= WHAT IS BEING ASKED =
Once you find the line with "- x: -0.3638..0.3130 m" in the entries below, return exactly every line from it through the line with "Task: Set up".

= INPUT FOR THIS TASK =
■ ■ ■ ■ ■
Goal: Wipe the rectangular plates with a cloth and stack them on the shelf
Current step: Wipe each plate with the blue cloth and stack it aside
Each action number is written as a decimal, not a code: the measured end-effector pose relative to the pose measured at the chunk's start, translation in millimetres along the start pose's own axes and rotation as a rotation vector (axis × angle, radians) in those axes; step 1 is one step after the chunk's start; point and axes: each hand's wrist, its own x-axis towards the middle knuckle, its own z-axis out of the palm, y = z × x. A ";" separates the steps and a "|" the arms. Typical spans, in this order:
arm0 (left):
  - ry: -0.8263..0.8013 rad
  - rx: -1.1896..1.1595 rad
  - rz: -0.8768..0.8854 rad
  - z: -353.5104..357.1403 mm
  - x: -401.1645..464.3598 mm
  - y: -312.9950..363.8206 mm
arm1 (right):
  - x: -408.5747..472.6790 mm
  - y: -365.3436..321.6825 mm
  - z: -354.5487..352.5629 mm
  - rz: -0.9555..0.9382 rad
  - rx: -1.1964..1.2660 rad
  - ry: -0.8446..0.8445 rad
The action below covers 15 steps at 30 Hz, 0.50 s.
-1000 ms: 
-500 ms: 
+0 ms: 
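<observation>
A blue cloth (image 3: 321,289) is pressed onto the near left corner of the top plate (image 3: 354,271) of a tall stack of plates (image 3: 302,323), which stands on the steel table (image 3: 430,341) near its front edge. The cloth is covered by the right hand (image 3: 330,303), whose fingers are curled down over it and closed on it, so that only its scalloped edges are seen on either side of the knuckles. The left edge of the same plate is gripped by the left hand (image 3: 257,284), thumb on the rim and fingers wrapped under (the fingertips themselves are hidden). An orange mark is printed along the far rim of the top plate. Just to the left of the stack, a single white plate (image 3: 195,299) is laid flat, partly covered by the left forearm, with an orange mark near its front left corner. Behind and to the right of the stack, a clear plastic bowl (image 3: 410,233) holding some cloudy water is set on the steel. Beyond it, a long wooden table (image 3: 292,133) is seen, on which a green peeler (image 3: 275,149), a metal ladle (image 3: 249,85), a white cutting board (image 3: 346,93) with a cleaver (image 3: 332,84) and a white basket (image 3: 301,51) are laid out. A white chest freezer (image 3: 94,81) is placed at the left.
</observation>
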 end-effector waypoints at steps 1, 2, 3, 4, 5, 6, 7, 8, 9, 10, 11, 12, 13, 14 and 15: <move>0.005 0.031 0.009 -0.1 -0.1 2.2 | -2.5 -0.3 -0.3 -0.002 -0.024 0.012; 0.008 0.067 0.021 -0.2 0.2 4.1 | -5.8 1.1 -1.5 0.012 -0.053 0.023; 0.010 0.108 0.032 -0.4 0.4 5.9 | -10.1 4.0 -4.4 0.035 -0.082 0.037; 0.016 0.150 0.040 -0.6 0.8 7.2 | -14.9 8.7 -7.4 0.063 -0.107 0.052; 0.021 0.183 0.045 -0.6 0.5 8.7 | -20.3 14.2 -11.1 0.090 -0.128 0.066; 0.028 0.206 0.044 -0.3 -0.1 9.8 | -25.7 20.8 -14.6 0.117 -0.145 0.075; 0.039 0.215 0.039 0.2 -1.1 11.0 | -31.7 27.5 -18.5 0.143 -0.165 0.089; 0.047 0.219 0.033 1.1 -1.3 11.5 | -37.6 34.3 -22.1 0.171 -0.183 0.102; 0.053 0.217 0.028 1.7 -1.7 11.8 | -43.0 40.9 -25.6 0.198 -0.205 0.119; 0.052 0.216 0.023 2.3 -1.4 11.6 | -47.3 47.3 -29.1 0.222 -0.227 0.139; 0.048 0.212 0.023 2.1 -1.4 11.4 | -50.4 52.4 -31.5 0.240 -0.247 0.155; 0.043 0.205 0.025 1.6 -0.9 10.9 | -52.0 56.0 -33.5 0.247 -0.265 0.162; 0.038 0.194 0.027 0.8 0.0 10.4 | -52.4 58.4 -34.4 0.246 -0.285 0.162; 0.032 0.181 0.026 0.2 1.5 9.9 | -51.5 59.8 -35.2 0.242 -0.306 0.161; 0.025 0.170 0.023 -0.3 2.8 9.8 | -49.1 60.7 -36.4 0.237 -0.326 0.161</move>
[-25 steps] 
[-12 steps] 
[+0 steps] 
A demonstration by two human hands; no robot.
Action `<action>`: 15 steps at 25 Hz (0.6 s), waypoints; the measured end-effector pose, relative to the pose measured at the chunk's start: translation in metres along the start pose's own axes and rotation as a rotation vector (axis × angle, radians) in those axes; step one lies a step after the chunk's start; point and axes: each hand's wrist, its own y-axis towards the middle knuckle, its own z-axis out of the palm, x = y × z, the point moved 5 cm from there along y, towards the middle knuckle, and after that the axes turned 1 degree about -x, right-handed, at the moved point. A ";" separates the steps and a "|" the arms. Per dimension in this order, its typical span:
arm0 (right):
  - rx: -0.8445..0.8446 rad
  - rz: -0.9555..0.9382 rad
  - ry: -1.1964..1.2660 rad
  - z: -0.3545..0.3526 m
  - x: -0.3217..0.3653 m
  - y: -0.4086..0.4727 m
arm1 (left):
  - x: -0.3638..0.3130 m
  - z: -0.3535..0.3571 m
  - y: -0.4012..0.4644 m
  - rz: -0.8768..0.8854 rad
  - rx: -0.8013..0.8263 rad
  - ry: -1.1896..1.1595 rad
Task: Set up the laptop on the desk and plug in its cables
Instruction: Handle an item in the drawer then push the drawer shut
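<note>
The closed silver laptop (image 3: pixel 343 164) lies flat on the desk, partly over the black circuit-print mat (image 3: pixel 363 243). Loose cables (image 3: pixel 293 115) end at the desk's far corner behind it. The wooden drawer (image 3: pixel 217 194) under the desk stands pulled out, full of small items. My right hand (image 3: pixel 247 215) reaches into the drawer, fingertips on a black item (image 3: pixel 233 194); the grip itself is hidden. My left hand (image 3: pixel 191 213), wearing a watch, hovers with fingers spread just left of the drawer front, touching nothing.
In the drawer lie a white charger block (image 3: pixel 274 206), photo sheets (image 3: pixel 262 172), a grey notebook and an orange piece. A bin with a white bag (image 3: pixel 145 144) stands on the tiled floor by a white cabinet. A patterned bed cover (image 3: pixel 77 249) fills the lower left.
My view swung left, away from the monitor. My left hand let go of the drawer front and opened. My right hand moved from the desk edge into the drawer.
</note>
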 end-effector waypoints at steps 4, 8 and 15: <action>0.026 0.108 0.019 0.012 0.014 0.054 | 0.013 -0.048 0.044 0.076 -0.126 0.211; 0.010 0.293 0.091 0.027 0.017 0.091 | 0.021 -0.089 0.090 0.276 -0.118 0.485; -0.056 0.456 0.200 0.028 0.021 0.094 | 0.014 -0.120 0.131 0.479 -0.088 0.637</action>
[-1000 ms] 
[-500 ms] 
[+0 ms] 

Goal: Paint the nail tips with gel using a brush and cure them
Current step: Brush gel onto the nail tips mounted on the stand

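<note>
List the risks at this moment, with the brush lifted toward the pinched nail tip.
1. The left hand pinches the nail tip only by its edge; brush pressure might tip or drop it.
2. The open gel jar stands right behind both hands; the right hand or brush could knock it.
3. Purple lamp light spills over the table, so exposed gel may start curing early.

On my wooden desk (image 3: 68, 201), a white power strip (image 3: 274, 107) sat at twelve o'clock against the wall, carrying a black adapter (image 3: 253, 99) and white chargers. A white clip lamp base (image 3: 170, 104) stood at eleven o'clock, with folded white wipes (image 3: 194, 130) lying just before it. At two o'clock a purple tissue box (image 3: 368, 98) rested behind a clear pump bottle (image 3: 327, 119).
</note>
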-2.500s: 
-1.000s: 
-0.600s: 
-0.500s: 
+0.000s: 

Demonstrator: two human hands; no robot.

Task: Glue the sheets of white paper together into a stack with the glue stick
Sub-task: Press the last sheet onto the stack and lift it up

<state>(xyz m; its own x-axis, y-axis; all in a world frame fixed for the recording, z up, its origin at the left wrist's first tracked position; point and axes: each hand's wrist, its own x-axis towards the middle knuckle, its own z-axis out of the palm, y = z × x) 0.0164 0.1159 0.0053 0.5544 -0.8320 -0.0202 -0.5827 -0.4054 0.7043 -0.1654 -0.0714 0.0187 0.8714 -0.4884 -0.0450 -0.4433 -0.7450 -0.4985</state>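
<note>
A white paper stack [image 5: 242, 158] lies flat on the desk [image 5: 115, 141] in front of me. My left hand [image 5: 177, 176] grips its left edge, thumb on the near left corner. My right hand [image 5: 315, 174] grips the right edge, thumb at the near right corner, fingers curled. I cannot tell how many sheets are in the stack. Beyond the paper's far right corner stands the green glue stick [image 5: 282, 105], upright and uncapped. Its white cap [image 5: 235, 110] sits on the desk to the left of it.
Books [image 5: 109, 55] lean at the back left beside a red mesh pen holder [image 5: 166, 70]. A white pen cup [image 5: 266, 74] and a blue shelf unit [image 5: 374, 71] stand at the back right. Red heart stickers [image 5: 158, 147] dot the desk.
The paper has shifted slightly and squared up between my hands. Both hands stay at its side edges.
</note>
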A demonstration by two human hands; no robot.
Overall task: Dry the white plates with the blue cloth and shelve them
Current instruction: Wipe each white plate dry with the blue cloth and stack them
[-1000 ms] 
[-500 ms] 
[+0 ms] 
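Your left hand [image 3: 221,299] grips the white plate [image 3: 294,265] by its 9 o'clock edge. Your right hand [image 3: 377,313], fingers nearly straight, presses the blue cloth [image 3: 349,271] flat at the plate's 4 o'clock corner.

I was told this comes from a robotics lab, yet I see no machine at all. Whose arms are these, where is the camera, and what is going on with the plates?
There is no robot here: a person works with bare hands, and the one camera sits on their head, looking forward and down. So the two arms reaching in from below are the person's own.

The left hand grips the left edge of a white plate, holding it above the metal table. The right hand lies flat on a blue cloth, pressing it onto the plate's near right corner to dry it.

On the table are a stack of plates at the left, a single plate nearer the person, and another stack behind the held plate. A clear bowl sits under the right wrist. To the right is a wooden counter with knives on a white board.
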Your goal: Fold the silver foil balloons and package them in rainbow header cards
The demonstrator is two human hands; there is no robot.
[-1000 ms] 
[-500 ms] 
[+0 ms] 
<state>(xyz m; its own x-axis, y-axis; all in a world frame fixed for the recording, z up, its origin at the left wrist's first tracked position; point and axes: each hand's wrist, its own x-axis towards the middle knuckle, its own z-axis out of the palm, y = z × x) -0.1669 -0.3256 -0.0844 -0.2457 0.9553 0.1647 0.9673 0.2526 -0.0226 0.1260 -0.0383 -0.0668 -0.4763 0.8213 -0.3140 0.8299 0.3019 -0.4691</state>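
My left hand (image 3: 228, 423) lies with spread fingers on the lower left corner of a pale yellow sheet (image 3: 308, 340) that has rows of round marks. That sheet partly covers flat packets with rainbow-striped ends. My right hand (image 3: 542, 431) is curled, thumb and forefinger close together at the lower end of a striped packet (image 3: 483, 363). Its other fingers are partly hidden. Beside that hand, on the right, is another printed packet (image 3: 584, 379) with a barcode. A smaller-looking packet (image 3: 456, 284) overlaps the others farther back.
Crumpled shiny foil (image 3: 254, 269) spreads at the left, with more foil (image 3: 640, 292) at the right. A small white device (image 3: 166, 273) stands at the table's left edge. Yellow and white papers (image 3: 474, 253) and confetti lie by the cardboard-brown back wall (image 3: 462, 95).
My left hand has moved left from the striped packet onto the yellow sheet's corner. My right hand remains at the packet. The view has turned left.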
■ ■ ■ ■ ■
= WRITTEN RESPONSE =
  - x: -0.3638..0.3130 m
  - z: -0.3535..0.3571 m
  - y: -0.4012..0.4644 m
  - rz: -0.8768..0.8854 rad
  - rx: -0.8013..0.8263 rad
  - ry: -1.1896..1.1595 rad
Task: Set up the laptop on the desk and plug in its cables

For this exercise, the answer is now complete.